What to work on
Which lines of the data below include the string "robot"? Return each of them.

Entries provided
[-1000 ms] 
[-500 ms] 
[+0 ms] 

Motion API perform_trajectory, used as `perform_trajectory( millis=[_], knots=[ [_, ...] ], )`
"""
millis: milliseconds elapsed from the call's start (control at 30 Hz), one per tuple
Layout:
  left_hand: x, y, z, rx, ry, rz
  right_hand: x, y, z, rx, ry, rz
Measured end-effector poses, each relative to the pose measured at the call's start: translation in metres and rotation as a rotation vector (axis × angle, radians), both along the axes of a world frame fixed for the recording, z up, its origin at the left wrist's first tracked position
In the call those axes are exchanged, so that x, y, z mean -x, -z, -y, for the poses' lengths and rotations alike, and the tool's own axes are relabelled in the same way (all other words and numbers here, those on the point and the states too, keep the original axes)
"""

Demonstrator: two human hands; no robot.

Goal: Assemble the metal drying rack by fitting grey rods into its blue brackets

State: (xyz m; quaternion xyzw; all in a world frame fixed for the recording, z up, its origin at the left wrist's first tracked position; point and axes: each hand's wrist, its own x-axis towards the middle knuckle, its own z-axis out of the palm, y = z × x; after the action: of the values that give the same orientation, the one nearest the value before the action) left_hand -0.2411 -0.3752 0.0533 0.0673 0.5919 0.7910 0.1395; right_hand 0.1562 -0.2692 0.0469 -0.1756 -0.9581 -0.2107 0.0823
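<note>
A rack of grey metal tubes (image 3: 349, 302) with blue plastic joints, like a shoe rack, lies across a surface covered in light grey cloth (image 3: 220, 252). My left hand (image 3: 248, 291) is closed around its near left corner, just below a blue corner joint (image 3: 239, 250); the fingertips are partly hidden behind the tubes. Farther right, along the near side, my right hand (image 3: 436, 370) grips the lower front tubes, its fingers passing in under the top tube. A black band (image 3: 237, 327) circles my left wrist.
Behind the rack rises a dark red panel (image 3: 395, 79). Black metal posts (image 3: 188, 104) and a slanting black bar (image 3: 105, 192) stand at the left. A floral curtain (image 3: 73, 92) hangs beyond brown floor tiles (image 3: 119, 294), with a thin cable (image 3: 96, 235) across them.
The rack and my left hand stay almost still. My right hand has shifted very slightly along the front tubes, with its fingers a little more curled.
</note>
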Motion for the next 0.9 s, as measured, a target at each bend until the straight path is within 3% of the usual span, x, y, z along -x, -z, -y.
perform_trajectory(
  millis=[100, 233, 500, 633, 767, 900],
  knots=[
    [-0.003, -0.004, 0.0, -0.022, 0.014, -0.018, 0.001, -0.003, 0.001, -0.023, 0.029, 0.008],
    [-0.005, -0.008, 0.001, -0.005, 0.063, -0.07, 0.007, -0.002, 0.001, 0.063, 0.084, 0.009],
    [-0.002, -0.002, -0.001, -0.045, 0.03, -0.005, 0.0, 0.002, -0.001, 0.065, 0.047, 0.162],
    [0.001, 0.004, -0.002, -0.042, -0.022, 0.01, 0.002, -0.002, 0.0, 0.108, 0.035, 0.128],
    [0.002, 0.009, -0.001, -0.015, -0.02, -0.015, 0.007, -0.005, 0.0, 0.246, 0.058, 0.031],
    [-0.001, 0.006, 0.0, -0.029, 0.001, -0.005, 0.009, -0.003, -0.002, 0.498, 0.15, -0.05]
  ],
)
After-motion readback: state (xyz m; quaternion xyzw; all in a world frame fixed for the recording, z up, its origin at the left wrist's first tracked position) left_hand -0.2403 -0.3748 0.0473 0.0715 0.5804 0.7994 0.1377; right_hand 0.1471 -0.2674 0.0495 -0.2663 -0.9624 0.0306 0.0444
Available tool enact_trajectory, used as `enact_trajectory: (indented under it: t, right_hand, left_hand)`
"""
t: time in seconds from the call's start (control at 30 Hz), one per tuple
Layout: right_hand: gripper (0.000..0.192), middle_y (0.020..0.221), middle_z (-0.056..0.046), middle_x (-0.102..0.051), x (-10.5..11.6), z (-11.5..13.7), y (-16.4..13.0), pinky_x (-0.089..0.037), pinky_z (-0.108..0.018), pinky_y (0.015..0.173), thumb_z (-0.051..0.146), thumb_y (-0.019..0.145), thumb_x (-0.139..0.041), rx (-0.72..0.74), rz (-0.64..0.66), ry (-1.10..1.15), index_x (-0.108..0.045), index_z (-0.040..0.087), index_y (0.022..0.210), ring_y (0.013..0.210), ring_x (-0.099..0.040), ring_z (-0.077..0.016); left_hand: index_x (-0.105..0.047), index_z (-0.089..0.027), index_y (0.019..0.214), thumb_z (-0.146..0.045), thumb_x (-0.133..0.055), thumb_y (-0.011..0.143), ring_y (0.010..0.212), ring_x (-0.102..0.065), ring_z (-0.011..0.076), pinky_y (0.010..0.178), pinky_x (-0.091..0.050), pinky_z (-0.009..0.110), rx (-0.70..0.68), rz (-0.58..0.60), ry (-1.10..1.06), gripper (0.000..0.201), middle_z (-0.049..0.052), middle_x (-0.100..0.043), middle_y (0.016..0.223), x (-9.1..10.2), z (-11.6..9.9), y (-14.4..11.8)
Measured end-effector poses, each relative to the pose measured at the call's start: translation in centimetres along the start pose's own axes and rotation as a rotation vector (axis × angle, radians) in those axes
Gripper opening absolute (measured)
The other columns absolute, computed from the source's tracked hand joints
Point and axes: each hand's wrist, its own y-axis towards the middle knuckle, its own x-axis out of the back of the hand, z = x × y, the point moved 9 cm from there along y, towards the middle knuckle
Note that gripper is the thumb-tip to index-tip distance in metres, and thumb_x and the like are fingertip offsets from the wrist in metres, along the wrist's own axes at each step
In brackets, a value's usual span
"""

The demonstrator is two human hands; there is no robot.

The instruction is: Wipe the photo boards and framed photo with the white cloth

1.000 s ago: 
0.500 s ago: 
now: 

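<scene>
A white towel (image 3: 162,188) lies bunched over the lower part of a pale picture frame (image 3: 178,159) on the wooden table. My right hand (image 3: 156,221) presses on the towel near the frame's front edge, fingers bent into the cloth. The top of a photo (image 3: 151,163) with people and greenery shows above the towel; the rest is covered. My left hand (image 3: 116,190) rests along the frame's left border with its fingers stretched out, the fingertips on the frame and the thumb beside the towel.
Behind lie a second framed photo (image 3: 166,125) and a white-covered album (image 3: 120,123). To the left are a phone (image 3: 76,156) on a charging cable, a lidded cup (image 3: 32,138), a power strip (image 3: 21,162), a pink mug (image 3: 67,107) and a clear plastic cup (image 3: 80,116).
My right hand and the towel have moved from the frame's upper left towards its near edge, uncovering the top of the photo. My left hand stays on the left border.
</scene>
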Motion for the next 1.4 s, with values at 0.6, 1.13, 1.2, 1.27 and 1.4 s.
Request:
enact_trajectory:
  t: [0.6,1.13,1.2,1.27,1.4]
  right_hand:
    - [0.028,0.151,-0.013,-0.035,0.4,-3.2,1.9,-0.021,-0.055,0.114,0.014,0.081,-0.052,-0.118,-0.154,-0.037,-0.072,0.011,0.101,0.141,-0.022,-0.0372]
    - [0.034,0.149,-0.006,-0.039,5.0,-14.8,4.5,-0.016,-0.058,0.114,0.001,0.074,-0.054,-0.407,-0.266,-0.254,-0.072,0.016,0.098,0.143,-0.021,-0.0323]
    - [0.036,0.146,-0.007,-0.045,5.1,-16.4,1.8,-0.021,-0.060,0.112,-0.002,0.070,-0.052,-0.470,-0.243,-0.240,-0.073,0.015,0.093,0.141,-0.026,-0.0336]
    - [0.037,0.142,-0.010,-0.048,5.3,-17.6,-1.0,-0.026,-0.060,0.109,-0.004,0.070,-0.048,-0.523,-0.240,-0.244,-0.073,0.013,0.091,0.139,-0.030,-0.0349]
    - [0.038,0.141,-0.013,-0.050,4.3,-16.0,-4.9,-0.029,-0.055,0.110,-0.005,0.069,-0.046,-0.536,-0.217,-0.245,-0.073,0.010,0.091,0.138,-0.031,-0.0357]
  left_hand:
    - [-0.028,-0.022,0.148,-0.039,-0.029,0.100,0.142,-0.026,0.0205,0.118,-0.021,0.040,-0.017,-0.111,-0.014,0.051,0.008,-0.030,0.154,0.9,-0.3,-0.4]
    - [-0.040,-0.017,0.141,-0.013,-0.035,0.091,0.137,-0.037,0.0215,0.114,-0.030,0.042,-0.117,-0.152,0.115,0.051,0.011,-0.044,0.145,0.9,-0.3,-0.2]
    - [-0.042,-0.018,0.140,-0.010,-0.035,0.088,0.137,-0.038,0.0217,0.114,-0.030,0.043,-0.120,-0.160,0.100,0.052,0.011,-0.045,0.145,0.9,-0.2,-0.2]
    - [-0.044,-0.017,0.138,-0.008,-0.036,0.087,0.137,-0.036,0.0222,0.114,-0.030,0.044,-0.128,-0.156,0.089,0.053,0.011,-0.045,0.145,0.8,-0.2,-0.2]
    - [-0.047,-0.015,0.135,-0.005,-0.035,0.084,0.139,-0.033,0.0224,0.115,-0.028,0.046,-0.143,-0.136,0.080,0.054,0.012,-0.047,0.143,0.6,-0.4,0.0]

Exercise result
Demonstrator: two human hands; no robot.
The demonstrator is two human hands; there is no robot.

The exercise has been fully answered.